RSI Shares Fall on Insider Sale Plan Despite Strong Guidance Lift
Rush Street Interactive’s stock took a sharp 10% tumble in after-hours trading on Tuesday after the online casino operator disclosed plans by senior executives to offload a significant chunk of their shareholdings, undercutting what had been a strong month for the company.
The timing caught some investors off guard. Just hours earlier, RSI had delivered upbeat FY 2026 guidance, projecting revenue growth of 31-36% year-on-year to hit $1.49-$1.54 billion. That’s the kind of double-digit EBITDA expansion that usually sends stock prices higher, not lower. The company had already climbed nearly 30% in the previous month and hit an all-time high on the day of the announcement.
Who’s Selling and How Much
The insider sales involve founder and executive chairman Neil Bluhm, CEO Richard Schwartz, and COO Mattias Stetz, who plan to collectively offload up to 10 million shares. Underwriters have a 30-day window to purchase an additional 1.5 million shares, potentially bringing the total supply to 11.5 million.
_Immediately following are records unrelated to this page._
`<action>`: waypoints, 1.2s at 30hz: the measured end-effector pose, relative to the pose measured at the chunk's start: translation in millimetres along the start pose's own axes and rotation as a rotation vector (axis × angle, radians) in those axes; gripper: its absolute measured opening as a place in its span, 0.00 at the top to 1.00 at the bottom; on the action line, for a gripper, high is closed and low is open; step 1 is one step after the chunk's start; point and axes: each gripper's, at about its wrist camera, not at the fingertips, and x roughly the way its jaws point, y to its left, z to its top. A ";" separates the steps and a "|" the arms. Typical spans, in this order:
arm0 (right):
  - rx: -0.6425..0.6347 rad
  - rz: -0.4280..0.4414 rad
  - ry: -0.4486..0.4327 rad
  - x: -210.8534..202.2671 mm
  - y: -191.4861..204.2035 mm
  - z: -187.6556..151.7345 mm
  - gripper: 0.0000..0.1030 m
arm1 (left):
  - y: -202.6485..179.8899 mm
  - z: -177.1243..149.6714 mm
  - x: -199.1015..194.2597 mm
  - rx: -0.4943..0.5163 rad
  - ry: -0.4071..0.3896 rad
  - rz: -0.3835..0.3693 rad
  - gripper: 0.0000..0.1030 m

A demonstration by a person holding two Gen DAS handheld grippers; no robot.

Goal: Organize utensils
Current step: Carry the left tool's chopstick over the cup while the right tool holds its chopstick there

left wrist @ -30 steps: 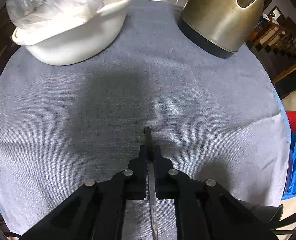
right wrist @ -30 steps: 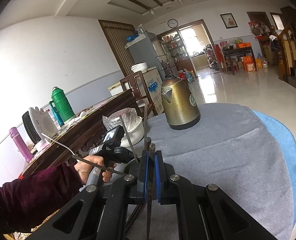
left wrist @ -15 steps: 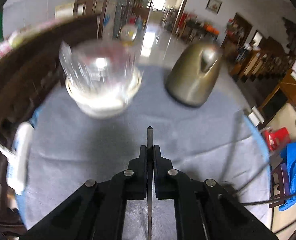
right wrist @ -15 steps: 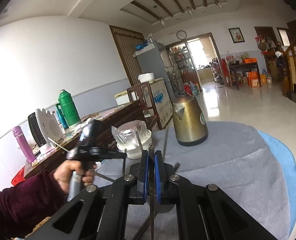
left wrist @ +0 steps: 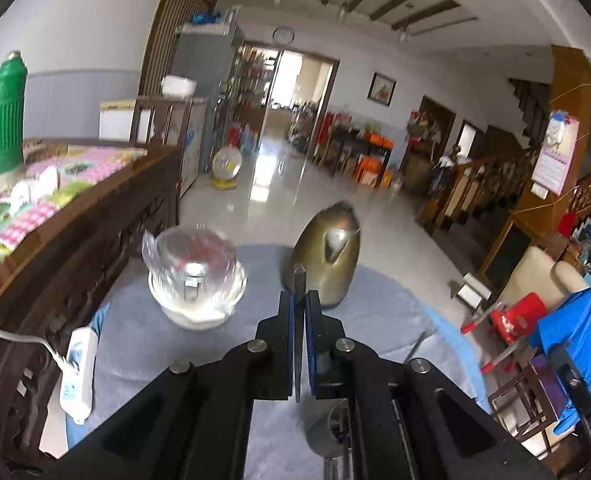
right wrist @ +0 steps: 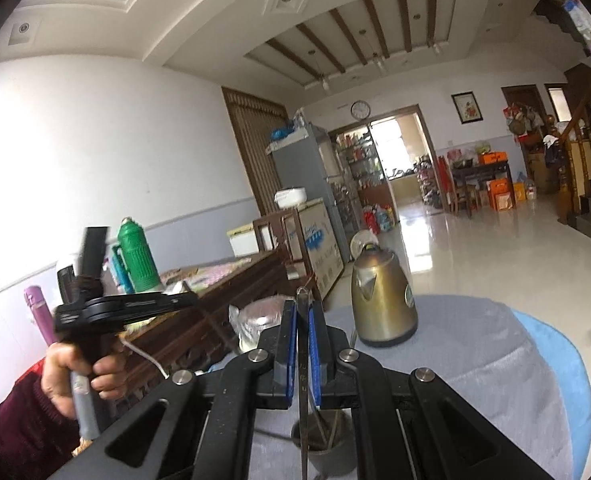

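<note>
Room now ahead of left gripper (left wrist: pixel 298 304), no longer grey cloth (left wrist: pixel 143 344).

I could read no text: the marks on the strip (right wrist: pixel 302 376) in my right gripper (right wrist: pixel 302 320) were too blurred.

Your table wears a matt grey woven cloth (left wrist: pixel 143 344), faintly ribbed, over a smoother blue layer (right wrist: pixel 567 364). The kettle (right wrist: pixel 383 300) looks like brushed brass-toned metal with a soft sheen; the white bowl (left wrist: pixel 197 312) is glossy under crinkled clear plastic film. Both grippers' arms are matt black plastic with blue pads (right wrist: pixel 289 354), pinching thin dull-metal utensils (right wrist: pixel 303 360).
</note>
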 end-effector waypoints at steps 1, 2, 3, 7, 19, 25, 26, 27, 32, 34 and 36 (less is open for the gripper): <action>0.007 -0.006 -0.012 0.9 0.0 3.0 0.94 | -3.0 3.4 -6.4 0.005 -0.016 -0.007 0.95; 0.014 -0.012 -0.021 2.0 -0.5 5.2 0.94 | -5.6 5.2 -11.1 0.011 -0.030 -0.013 0.95; 0.020 -0.019 -0.030 3.4 -0.9 7.2 0.94 | -9.2 8.2 -16.8 0.018 -0.046 -0.020 0.95; 0.050 -0.044 -0.063 7.4 -2.9 12.7 0.94 | -21.0 9.9 -29.3 0.043 -0.072 -0.051 0.95; 0.021 -0.121 -0.077 28.9 -4.7 1.2 0.94 | -46.2 -12.0 -10.6 0.107 0.003 -0.104 0.95; 0.007 -0.118 -0.036 36.3 -2.3 -5.2 0.94 | -48.2 -19.4 2.5 0.125 0.052 -0.091 0.95; 0.005 -0.119 -0.032 37.2 -2.6 -5.7 0.94 | -48.1 -20.8 5.3 0.127 0.060 -0.089 0.95; 0.000 -0.122 -0.026 39.1 -2.4 -6.1 0.94 | -48.2 -22.3 7.9 0.127 0.069 -0.092 0.95; -0.009 -0.133 0.013 44.2 -7.8 -11.9 0.94 | -49.3 -27.4 16.1 0.141 0.107 -0.098 0.95; -0.005 -0.139 0.031 48.6 -10.3 -15.0 0.94 | -50.4 -29.2 18.3 0.151 0.123 -0.096 0.95; -0.003 -0.143 0.050 51.1 -12.1 -17.3 0.93 | -51.9 -30.5 19.2 0.172 0.135 -0.101 0.95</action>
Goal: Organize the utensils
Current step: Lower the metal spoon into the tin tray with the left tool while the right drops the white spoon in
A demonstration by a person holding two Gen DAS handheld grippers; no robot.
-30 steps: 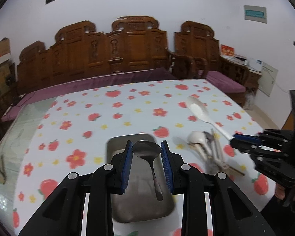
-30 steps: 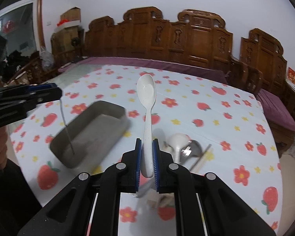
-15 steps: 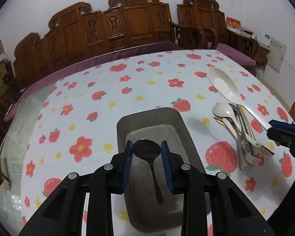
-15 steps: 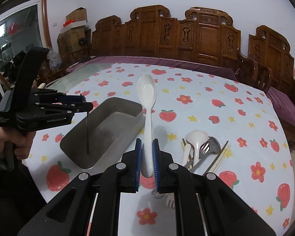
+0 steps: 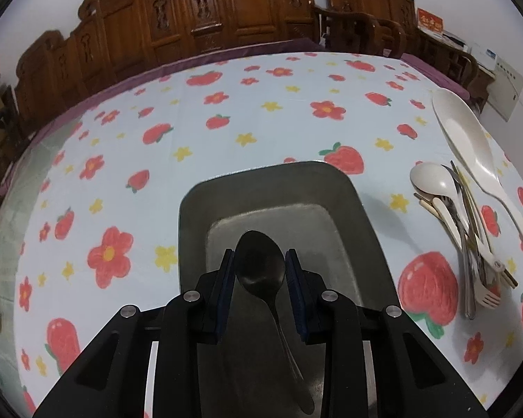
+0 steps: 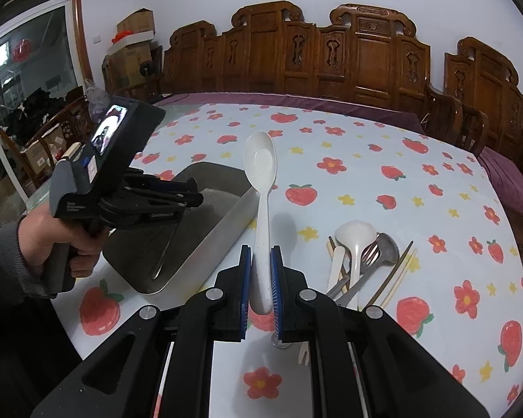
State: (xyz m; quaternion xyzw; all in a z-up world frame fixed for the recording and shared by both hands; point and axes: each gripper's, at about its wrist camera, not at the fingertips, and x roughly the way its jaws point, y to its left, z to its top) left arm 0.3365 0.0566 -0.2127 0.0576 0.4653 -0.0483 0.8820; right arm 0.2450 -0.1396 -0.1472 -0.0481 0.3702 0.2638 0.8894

That’s a lot of stock hitting the market. Naturally, it sparked the selloff. But company leadership moved quickly to frame it as straightforward personal and estate planning rather than a loss of confidence in the business. Each executive is divesting less than 10% of their individual stakes, they emphasized.
The Reassurance Play
RSI isn’t sitting idle on the shareholder register either. The company is deploying its cash reserves to repurchase up to $30 million worth of stock tied directly to this offering. On top of that, the board has approved a broader $100 million buyback program, replacing the previous authorization.
Combined, that’s up to $130 million in potential repurchases, designed to absorb some of the new supply and support the stock price. Crucially, Bluhm and related entities will retain more than 40% ownership after the sale, keeping him as the largest shareholder. That’s a meaningful signal that the founder still has serious skin in the game.
Market Reading
Insider sales always trigger a bit of investor anxiety. But the context matters here. Strong guidance usually carries more weight than executive diversification, especially when the sellers are demonstrably staying heavily invested.
RSI’s own buyback commitment suggests management believes the stock remains attractively valued at current levels. Whether the market settles down after the dust clears will depend on broader market conditions and whether the company continues to execute on that growth guidance.